### Work order
Where the records below reach the line containing "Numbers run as", start transcribing, and end with the line containing "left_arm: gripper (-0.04", exactly and with nothing else added.

### Record extracts
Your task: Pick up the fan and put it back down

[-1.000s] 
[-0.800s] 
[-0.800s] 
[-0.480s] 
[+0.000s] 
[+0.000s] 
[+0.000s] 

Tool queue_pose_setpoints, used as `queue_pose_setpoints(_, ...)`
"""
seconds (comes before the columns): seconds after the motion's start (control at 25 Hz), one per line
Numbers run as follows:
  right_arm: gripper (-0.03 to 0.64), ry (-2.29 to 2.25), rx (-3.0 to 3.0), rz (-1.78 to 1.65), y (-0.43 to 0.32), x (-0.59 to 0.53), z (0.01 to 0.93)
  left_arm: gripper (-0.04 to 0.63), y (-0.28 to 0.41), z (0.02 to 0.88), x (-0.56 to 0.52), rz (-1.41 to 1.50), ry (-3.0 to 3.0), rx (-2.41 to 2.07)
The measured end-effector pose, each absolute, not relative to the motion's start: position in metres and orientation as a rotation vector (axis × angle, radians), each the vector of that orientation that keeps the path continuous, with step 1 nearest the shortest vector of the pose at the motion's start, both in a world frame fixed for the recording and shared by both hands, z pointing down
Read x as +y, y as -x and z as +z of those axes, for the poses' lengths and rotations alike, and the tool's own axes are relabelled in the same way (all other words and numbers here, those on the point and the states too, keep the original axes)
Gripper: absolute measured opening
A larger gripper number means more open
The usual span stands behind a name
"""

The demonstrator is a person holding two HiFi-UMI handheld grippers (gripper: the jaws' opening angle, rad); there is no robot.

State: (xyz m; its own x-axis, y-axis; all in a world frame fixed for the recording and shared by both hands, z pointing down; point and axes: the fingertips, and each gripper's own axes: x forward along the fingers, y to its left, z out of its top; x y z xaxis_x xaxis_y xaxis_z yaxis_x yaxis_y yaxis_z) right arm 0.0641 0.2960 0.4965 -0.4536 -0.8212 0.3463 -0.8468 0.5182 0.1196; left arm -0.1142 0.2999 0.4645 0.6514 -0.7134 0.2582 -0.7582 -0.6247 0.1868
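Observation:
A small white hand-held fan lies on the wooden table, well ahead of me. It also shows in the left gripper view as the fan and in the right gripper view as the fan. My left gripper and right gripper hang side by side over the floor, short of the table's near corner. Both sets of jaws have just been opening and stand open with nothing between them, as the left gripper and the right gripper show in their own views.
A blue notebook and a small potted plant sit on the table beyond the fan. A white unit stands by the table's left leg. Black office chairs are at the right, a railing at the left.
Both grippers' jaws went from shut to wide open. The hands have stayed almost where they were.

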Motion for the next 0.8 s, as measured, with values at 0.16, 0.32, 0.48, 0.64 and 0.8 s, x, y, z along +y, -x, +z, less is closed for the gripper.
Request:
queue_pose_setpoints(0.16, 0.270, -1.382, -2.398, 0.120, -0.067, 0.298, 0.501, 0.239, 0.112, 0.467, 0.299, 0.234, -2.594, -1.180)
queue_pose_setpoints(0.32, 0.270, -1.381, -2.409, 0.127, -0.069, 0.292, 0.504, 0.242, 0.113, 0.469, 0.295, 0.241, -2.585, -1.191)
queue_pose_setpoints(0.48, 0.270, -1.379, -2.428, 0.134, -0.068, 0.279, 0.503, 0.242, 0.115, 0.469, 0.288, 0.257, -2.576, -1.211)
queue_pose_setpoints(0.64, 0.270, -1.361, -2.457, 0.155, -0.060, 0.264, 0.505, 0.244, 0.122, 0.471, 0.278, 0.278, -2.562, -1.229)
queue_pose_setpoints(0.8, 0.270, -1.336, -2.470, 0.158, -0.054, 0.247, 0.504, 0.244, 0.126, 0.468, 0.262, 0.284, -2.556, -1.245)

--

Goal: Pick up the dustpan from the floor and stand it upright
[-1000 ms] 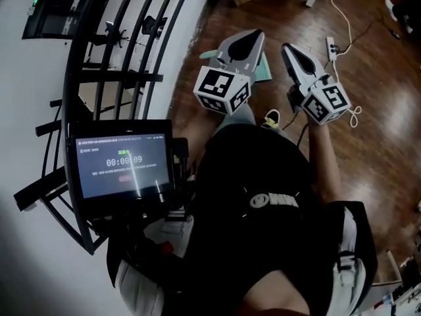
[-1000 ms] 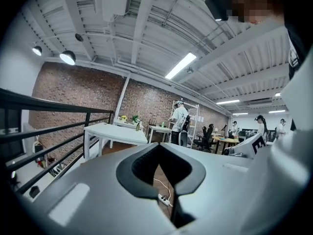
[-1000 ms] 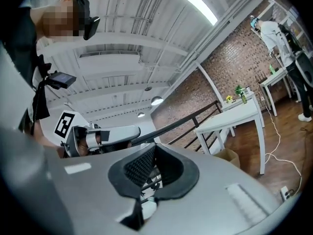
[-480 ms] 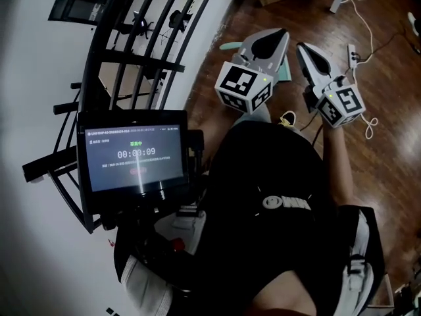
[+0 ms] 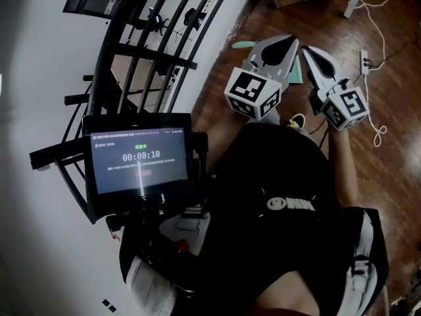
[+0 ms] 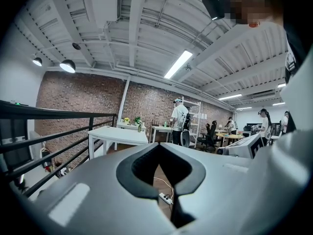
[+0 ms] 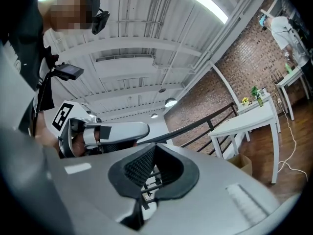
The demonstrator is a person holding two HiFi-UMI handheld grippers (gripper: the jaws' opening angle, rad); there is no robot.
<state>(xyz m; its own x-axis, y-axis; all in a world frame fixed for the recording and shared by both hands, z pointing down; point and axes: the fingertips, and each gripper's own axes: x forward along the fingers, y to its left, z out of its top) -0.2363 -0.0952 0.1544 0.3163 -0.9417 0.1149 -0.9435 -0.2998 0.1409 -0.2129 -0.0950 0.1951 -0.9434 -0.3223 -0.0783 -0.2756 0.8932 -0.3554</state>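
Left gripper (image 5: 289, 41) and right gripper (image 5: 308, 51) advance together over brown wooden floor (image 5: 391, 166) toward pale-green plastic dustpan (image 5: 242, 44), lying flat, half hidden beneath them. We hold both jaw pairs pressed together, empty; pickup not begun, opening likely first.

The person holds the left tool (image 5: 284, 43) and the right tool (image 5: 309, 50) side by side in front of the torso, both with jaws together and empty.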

### Written response
Numbers run as follows:
  right_arm: gripper (-0.03 to 0.64), ry (-2.29 to 2.25), rx (-3.0 to 3.0), rz (-1.78 to 1.65), y (-0.43 to 0.32), x (-0.59 to 0.53), z (0.01 to 0.93)
  left_arm: gripper (-0.04 to 0.63), y (-0.28 to 0.41), z (0.02 to 0.88), x (-0.56 to 0.52), rz (-1.41 to 1.50), ry (-3.0 to 3.0), rx (-2.41 to 2.07)

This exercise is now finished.